WORK TASK >> Please reproduce each of the following entries exactly.

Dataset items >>

▼

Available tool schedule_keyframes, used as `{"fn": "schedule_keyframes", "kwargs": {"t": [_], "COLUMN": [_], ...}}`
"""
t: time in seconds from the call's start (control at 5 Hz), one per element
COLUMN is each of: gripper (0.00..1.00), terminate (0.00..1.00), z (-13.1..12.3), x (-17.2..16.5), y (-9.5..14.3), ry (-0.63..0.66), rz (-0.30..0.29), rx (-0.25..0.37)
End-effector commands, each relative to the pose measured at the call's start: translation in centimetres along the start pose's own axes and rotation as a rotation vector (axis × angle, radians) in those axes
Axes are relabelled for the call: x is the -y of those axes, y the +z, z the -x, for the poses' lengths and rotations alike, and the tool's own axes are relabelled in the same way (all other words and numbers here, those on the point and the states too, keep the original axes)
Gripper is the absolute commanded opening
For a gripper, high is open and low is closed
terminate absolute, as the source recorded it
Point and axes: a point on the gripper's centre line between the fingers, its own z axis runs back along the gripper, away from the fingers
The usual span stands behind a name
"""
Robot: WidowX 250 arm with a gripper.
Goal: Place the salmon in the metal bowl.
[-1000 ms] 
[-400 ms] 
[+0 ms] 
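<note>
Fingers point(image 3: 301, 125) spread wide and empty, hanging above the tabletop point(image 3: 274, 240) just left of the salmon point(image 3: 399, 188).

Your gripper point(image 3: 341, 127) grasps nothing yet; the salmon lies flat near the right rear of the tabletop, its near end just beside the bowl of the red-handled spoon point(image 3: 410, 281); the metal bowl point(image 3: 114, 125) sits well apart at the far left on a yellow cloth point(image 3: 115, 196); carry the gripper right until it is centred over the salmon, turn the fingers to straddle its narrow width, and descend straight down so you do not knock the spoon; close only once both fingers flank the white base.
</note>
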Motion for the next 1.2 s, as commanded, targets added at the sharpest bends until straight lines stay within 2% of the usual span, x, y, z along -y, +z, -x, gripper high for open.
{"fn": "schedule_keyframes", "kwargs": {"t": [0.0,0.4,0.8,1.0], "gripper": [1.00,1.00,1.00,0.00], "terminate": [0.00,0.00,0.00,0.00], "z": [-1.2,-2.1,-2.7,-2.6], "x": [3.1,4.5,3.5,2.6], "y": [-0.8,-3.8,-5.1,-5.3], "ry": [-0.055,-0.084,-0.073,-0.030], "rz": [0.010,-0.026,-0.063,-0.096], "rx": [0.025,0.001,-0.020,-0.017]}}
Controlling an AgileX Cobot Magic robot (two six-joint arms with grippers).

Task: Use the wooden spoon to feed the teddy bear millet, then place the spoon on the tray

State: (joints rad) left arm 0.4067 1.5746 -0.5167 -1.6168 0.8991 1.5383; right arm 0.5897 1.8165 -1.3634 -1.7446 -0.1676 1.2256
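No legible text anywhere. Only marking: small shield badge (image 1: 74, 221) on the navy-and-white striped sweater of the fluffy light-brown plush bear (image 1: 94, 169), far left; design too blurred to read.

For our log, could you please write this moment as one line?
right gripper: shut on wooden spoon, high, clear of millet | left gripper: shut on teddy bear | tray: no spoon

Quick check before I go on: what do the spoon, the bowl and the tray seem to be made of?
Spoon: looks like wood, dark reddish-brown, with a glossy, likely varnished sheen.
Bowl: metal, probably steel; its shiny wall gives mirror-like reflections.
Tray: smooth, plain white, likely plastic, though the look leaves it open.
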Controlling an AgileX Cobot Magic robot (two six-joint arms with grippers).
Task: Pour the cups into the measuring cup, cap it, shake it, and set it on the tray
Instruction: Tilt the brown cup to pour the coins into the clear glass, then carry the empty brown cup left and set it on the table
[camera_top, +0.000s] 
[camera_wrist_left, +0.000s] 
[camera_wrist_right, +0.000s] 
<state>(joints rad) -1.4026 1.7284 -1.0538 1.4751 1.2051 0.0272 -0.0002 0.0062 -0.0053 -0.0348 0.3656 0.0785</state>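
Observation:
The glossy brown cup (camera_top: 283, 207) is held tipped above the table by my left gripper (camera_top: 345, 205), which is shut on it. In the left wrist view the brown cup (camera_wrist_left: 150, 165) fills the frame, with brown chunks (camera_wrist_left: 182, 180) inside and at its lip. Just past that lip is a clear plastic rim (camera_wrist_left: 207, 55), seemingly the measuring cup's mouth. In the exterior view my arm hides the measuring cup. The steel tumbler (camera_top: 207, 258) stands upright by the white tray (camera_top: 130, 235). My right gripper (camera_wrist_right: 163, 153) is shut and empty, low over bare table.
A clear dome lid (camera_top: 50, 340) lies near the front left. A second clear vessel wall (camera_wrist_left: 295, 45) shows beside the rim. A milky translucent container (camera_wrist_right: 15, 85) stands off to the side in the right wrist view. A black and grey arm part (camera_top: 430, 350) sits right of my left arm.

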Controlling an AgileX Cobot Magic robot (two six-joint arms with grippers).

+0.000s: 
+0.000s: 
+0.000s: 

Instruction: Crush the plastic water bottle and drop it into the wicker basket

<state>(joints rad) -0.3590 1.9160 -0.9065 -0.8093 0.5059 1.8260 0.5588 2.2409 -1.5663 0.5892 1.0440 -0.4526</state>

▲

ANSWER BOX >>
Available tool schedule_keyframes, used as `{"fn": "schedule_keyframes", "kwargs": {"t": [_], "COLUMN": [_], ...}}`
"""
t: time in seconds from the call's start (control at 5 Hz), one per element
COLUMN is each of: gripper (0.00..1.00), terminate (0.00..1.00), z (-13.1..12.3), x (-17.2..16.5), y (-9.5..14.3), ry (-0.63..0.66), rz (-0.30..0.29), rx (-0.25..0.37)
End-effector commands, each relative to the pose measured at the call's start: translation in centimetres along the start pose's own axes and rotation as a rotation vector (axis × angle, radians) in those axes
Axes are relabelled for the call: x is the -y of those axes, y the +z, z the -x, for the poses' lengths and rotations alike, and the tool's own axes are relabelled in the same way (all other words and numbers here, those on the point and the states too, keep the original axes)
Gripper is the absolute commanded opening
For a gripper, high is open and low is closed
terminate absolute, as the source recorded it
Point and axes: a point on the gripper's centre line between the fingers, its own z axis runs back along the gripper, away from the fingers
The usual span stands behind a name
"""
Robot: WidowX 250 arm with a gripper.
Goal: Place the salmon in the metal bowl.
[-1000 ms] 
[-400 ms] 
[+0 ms] 
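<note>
Fingers point(image 3: 301, 125) spread wide and empty, hanging above the tabletop point(image 3: 274, 240) just left of the salmon point(image 3: 399, 188).

Your gripper point(image 3: 341, 127) grasps nothing yet; the salmon lies flat near the right rear of the tabletop, its near end just beside the bowl of the red-handled spoon point(image 3: 410, 281); the metal bowl point(image 3: 114, 125) sits well apart at the far left on a yellow cloth point(image 3: 115, 196); carry the gripper right until it is centred over the salmon, turn the fingers to straddle its narrow width, and descend straight down so you do not knock the spoon; close only once both fingers flank the white base.
</note>
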Motion for the next 1.2 s, as commanded, targets added at the sharpest bends until straight lines stay within 2% of the usual span, x, y, z along -y, +z, -x, gripper high for open.
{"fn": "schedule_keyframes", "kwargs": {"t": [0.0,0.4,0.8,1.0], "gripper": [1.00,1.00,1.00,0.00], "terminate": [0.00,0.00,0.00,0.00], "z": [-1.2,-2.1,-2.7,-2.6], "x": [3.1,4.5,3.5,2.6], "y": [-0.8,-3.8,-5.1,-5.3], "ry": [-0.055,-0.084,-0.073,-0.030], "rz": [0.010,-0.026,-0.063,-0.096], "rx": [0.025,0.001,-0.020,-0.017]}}
Controlling an AgileX Cobot Magic robot (two six-joint arms with grippers).

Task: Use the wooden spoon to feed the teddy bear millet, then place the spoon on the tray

State: (joints rad) left arm 0.4067 1.5746 -0.5167 -1.6168 0.8991 1.5383; right arm 0.5897 1.8165 -1.3634 -1.7446 -0.1676 1.2256
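No legible text anywhere. Only marking: small shield badge (image 1: 74, 221) on the navy-and-white striped sweater of the fluffy light-brown plush bear (image 1: 94, 169), far left; design too blurred to read.

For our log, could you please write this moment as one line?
right gripper: shut on wooden spoon, high, clear of millet | left gripper: shut on teddy bear | tray: no spoon

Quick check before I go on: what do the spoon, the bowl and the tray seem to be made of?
Spoon: looks like wood, dark reddish-brown, with a glossy, likely varnished sheen.
Bowl: metal, probably steel; its shiny wall gives mirror-like reflections.
Tray: smooth, plain white, likely plastic, though the look leaves it open.
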Controlling an AgileX Cobot Magic robot (two six-joint arms with grippers).
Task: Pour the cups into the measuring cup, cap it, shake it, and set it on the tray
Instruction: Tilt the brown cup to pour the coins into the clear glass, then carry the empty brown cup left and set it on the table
[camera_top, +0.000s] 
[camera_wrist_left, +0.000s] 
[camera_wrist_right, +0.000s] 
<state>(joints rad) -1.4026 1.7284 -1.0538 1.4751 1.2051 0.0272 -0.0002 0.0062 -0.0053 -0.0348 0.3656 0.0785</state>
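Observation:
The glossy brown cup (camera_top: 283, 207) is held tipped above the table by my left gripper (camera_top: 345, 205), which is shut on it. In the left wrist view the brown cup (camera_wrist_left: 150, 165) fills the frame, with brown chunks (camera_wrist_left: 182, 180) inside and at its lip. Just past that lip is a clear plastic rim (camera_wrist_left: 207, 55), seemingly the measuring cup's mouth. In the exterior view my arm hides the measuring cup. The steel tumbler (camera_top: 207, 258) stands upright by the white tray (camera_top: 130, 235). My right gripper (camera_wrist_right: 163, 153) is shut and empty, low over bare table.
A clear dome lid (camera_top: 50, 340) lies near the front left. A second clear vessel wall (camera_wrist_left: 295, 45) shows beside the rim. A milky translucent container (camera_wrist_right: 15, 85) stands off to the side in the right wrist view. A black and grey arm part (camera_top: 430, 350) sits right of my left arm.
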
Controlling an AgileX Cobot Magic robot (two six-joint arms with grippers).

+0.000s: 
+0.000s: 
+0.000s: 

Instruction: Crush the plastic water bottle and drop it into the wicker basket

<state>(joints rad) -0.3590 1.9160 -0.9065 -0.8093 0.5059 1.8260 0.5588 2.2409 -1.5663 0.5892 1.0440 -0.4526</state>

What the exercise asked for is complete.